**What this task involves**
Give the records below again exactly, and exclude each picture.

**Source data**
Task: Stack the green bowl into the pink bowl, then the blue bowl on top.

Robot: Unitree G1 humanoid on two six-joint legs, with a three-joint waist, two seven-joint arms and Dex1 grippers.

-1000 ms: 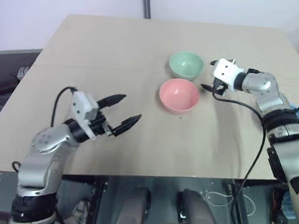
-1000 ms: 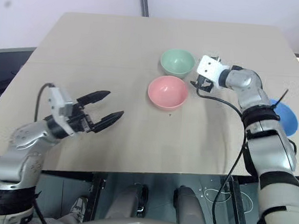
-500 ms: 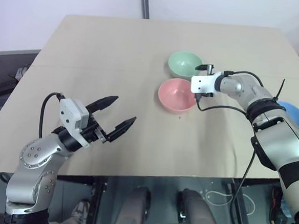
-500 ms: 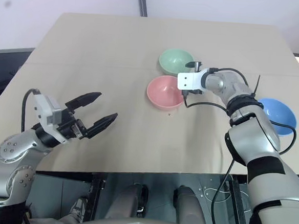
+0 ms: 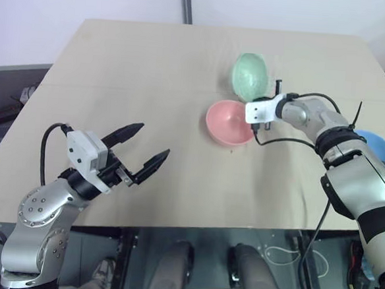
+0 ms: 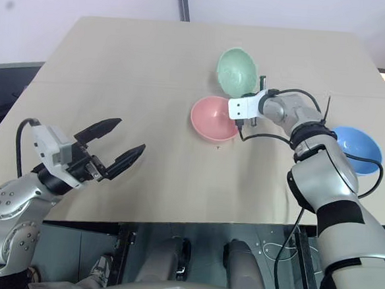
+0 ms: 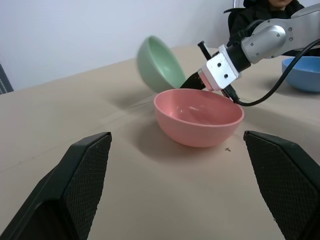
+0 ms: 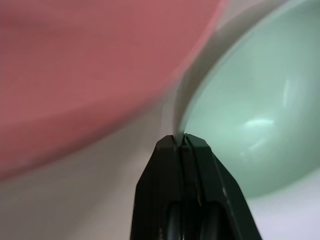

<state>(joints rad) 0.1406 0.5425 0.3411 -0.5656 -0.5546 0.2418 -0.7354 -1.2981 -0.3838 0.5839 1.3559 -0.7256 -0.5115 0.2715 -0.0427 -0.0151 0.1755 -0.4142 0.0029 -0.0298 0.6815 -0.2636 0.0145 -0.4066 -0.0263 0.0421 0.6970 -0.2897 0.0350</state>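
Right end effector was clenched on the near rim of the green bowl, tipped up on edge just behind the pink bowl. Left end effector hung open, idle. Advice: lift clear, level it, centre over pink, then release.

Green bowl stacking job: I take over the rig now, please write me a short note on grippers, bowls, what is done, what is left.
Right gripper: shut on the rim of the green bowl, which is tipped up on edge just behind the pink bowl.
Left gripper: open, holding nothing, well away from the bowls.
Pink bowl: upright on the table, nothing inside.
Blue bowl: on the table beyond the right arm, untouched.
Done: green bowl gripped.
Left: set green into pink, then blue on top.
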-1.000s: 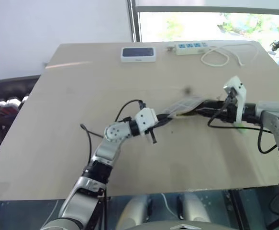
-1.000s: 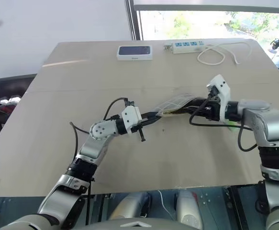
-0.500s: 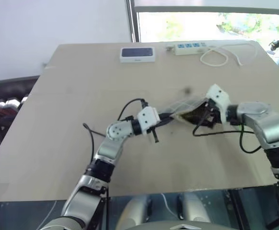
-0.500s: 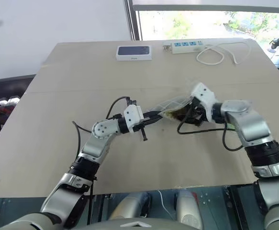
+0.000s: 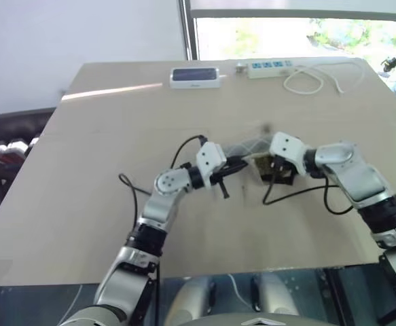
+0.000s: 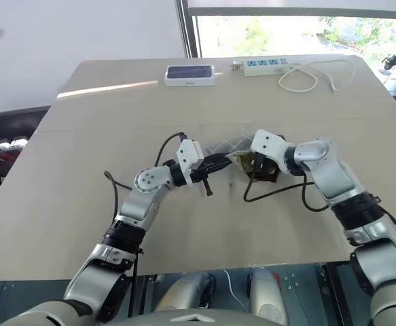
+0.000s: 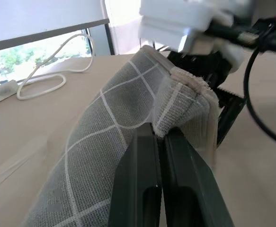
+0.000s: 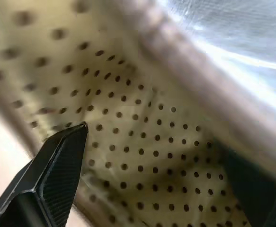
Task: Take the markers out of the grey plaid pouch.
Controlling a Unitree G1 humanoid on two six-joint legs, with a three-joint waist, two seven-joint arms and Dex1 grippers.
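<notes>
Left gripper (image 7: 157,137) clenching a fold of the pouch (image 7: 104,142) at its open edge, fingers (image 7: 142,184) pressing together with cloth pinched between them; pointing across toward the right arm and lifting that edge off the table (image 5: 82,170).

Pouch (image 5: 246,148) lying near mid-table between the 2 grippers, grey with white grid lines, sagging from the pinched edge; mouth gaping toward the right gripper.

Right gripper (image 5: 274,170) spread wide and grasping nothing; reaching into the pouch mouth, slanting downward; 2 black fingers (image 8: 52,170) standing far apart against the yellowish lining dotted with dark spots (image 8: 142,142); grey outer cloth showing along 1 side in the right wrist view.

Markers: cannot tell where among the folds; no red or green shape showing inside the lining or on the table around the pouch.

Sitting along the far edge of the table, well apart from the pouch: white box with a dark top (image 5: 196,77), white power strip (image 5: 272,67) and a looping white cord (image 5: 313,80) trailing beside it.

Running from both wrists, black cables (image 5: 299,197) drooping over the tabletop near the pouch.
</notes>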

**Result of this task**
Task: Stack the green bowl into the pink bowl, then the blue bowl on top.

Robot: Unitree G1 humanoid on two six-joint legs, with a three-joint waist, two seven-joint arms and Dex1 grippers.

-1000 ms: 
-1000 ms: 
-500 ms: 
-500 ms: 
+0 ms: 
+0 ms: 
+0 ms: 
+0 ms: 

<state>(joints rad) 0.1406 0.5425 0.3411 -0.5656 -0.5546 0.2418 -0.7354 -1.2981 -0.3838 0.5839 1.3559 -0.7256 -0.5115 0.2715 -0.0427 -0.0151 0.1755 -0.4142 0.0029 -0.0298 0.6815 -0.2636 0.0145 -0.4066 -0.0263 0.0421 0.6970 -0.2897 0.0350</state>
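Right end effector was clenched on the near rim of the green bowl, tipped up on edge just behind the pink bowl. Left end effector hung open, idle. Advice: lift clear, level it, centre over pink, then release.

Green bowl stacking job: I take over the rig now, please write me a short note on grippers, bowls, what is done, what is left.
Right gripper: shut on the rim of the green bowl, which is tipped up on edge just behind the pink bowl.
Left gripper: open, holding nothing, well away from the bowls.
Pink bowl: upright on the table, nothing inside.
Blue bowl: on the table beyond the right arm, untouched.
Done: green bowl gripped.
Left: set green into pink, then blue on top.
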-1.000s: 
-1.000s: 
-0.500s: 
-0.500s: 
+0.000s: 
+0.000s: 
+0.000s: 
+0.000s: 
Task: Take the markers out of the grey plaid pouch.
Controlling a Unitree G1 humanoid on two six-joint legs, with a three-joint waist, two seven-joint arms and Dex1 grippers.
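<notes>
Left gripper (image 7: 157,137) clenching a fold of the pouch (image 7: 104,142) at its open edge, fingers (image 7: 142,184) pressing together with cloth pinched between them; pointing across toward the right arm and lifting that edge off the table (image 5: 82,170).

Pouch (image 5: 246,148) lying near mid-table between the 2 grippers, grey with white grid lines, sagging from the pinched edge; mouth gaping toward the right gripper.

Right gripper (image 5: 274,170) spread wide and grasping nothing; reaching into the pouch mouth, slanting downward; 2 black fingers (image 8: 52,170) standing far apart against the yellowish lining dotted with dark spots (image 8: 142,142); grey outer cloth showing along 1 side in the right wrist view.

Markers: cannot tell where among the folds; no red or green shape showing inside the lining or on the table around the pouch.

Sitting along the far edge of the table, well apart from the pouch: white box with a dark top (image 5: 196,77), white power strip (image 5: 272,67) and a looping white cord (image 5: 313,80) trailing beside it.

Running from both wrists, black cables (image 5: 299,197) drooping over the tabletop near the pouch.
</notes>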

Nothing further remains in this exercise.